- What to produce: Return the complete listing exactly as it reads, with each picture removed.

━━━ Data shown ━━━

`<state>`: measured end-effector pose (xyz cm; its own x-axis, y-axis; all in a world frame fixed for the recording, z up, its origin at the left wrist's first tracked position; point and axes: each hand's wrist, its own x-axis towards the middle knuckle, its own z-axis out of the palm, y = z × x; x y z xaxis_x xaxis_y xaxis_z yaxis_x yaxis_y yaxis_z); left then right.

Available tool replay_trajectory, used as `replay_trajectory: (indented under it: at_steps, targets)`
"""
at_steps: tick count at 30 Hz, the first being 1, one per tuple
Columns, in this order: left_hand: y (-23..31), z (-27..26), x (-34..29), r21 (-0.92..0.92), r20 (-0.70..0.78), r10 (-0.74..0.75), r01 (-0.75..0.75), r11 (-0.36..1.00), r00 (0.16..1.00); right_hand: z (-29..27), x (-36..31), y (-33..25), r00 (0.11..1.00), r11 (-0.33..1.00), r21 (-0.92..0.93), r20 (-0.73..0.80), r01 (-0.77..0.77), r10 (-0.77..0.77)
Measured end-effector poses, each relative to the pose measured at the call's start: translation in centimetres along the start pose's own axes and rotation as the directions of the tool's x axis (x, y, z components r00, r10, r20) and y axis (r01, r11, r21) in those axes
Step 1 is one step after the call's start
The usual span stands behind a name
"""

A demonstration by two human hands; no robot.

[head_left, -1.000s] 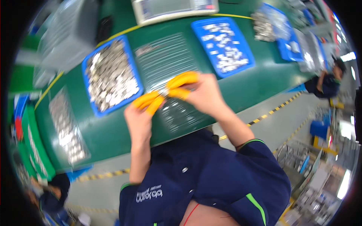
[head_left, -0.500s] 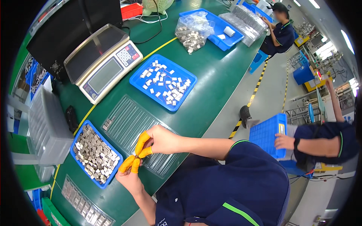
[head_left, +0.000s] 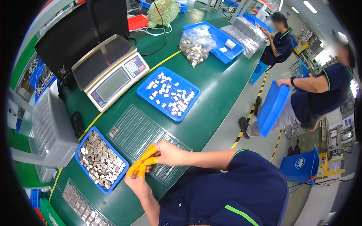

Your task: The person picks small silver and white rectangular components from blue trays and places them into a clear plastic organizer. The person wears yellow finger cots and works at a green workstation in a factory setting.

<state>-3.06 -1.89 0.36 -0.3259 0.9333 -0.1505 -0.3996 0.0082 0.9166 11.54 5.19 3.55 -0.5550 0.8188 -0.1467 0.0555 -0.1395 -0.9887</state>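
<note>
Yellow finger cots cover the thumb and fingertips of my left hand [head_left: 139, 185] and my right hand [head_left: 170, 153]. Their fingertips meet in a pinch over a clear slotted plastic tray [head_left: 131, 119], and the fingers hide whatever small thing is between them. At the left end of that tray lies a small metallic part [head_left: 113, 131]. Close to my left hand stands a blue tray [head_left: 83, 164] heaped with small silvery metal blocks [head_left: 98, 156]. Farther off, another blue tray [head_left: 146, 98] carries small white connector-like pieces [head_left: 180, 103] with thin wires.
A weighing scale [head_left: 113, 84] stands behind the trays. Another clear tray [head_left: 81, 206] with metal parts lies at the lower left. A plastic bag [head_left: 195, 49] of parts rests against a blue bin [head_left: 225, 56]. Beyond the table, a person [head_left: 320, 88] carries a blue crate [head_left: 274, 107]; another person [head_left: 279, 41] sits farther back.
My fingertips have drawn closer together, covering the small metallic thing glimpsed between them before. My view has shifted slightly. The co-worker with the crate has turned and stands more upright.
</note>
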Motion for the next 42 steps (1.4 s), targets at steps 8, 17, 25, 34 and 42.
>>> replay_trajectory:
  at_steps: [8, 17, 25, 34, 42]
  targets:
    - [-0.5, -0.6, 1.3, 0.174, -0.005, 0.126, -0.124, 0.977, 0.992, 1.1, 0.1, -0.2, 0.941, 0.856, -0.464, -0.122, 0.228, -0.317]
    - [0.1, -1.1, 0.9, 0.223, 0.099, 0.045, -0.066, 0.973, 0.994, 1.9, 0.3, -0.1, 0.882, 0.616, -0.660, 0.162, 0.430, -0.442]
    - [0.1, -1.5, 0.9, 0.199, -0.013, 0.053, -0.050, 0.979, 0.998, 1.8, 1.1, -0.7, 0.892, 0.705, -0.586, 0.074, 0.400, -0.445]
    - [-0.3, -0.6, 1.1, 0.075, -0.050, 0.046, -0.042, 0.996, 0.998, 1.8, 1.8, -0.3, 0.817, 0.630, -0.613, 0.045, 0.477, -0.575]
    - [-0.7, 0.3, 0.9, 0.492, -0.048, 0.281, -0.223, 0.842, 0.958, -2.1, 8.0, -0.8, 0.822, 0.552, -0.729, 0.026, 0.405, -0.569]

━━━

- Reply:
`<state>`: measured end-effector pose (xyz cm; its own x-axis, y-axis; all in a world frame fixed for the recording, z up, its origin at the left wrist's first tracked position; point and axes: each hand's wrist, its own x-axis towards the middle knuckle, its own z-axis out of the palm, y = z × x; x y z xaxis_x xaxis_y xaxis_z yaxis_x yaxis_y yaxis_z); left then right.

Available tool replay_trajectory, used as `replay_trajectory: (indented under it: at_steps, targets)`
"""
at_steps: tick count at 30 Hz, the first being 1, one per tuple
Columns, in this order: left_hand: y (-23..31), z (-27..26), x (-34..29), r21 (-0.92..0.92), r20 (-0.70..0.78), r10 (-0.74..0.75), r01 (-0.75..0.75), r11 (-0.36..1.00), r00 (0.16..1.00); right_hand: z (-29..27), x (-36..31), y (-33..25), r00 (0.11..1.00), r11 (-0.33..1.00), r21 (-0.92..0.93), r20 (-0.73..0.80), r01 (-0.77..0.77), r10 (-0.77..0.77)
Measured end-effector poses, each relative to the pose measured at the call's start: translation in centimetres along the start pose's own axes and rotation as the directions of the tool's x axis (x, y, z components r00, r10, r20) and y axis (r01, r11, r21) in those axes
Step 1 is one step after the call's start
The usual span stands behind a name
"""

A demonstration by two human hands; no robot.

[head_left, -1.000s] 
[head_left, -0.500s] 
[head_left, +0.000s] 

Your task: The person picks small silver and white rectangular components from blue trays and places them into a clear plastic organizer. The person wears yellow finger cots and works at a green workstation in a factory setting.

<state>-3.06 -1.89 0.36 -0.3259 0.9333 -0.1505 -0.3996 0.0082 0.9166 11.54 5.19 3.55 -0.5550 0.8188 -0.1467 0.0555 -0.1395 -0.9887</state>
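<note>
Yellow finger cots cover the thumb and fingertips of my left hand [head_left: 139, 185] and my right hand [head_left: 170, 153]. Their fingertips meet in a pinch over a clear slotted plastic tray [head_left: 131, 119], and the fingers hide whatever small thing is between them. At the left end of that tray lies a small metallic part [head_left: 113, 131]. Close to my left hand stands a blue tray [head_left: 83, 164] heaped with small silvery metal blocks [head_left: 98, 156]. Farther off, another blue tray [head_left: 146, 98] carries small white connector-like pieces [head_left: 180, 103] with thin wires.
A weighing scale [head_left: 113, 84] stands behind the trays. Another clear tray [head_left: 81, 206] with metal parts lies at the lower left. A plastic bag [head_left: 195, 49] of parts rests against a blue bin [head_left: 225, 56]. Beyond the table, a person [head_left: 320, 88] carries a blue crate [head_left: 274, 107]; another person [head_left: 279, 41] sits farther back.
My fingertips have drawn closer together, covering the small metallic thing glimpsed between them before. My view has shifted slightly. The co-worker with the crate has turned and stands more upright.
</note>
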Motion for the next 42 steps (1.4 s), targets at steps 8, 17, 25, 34 and 42.
>>> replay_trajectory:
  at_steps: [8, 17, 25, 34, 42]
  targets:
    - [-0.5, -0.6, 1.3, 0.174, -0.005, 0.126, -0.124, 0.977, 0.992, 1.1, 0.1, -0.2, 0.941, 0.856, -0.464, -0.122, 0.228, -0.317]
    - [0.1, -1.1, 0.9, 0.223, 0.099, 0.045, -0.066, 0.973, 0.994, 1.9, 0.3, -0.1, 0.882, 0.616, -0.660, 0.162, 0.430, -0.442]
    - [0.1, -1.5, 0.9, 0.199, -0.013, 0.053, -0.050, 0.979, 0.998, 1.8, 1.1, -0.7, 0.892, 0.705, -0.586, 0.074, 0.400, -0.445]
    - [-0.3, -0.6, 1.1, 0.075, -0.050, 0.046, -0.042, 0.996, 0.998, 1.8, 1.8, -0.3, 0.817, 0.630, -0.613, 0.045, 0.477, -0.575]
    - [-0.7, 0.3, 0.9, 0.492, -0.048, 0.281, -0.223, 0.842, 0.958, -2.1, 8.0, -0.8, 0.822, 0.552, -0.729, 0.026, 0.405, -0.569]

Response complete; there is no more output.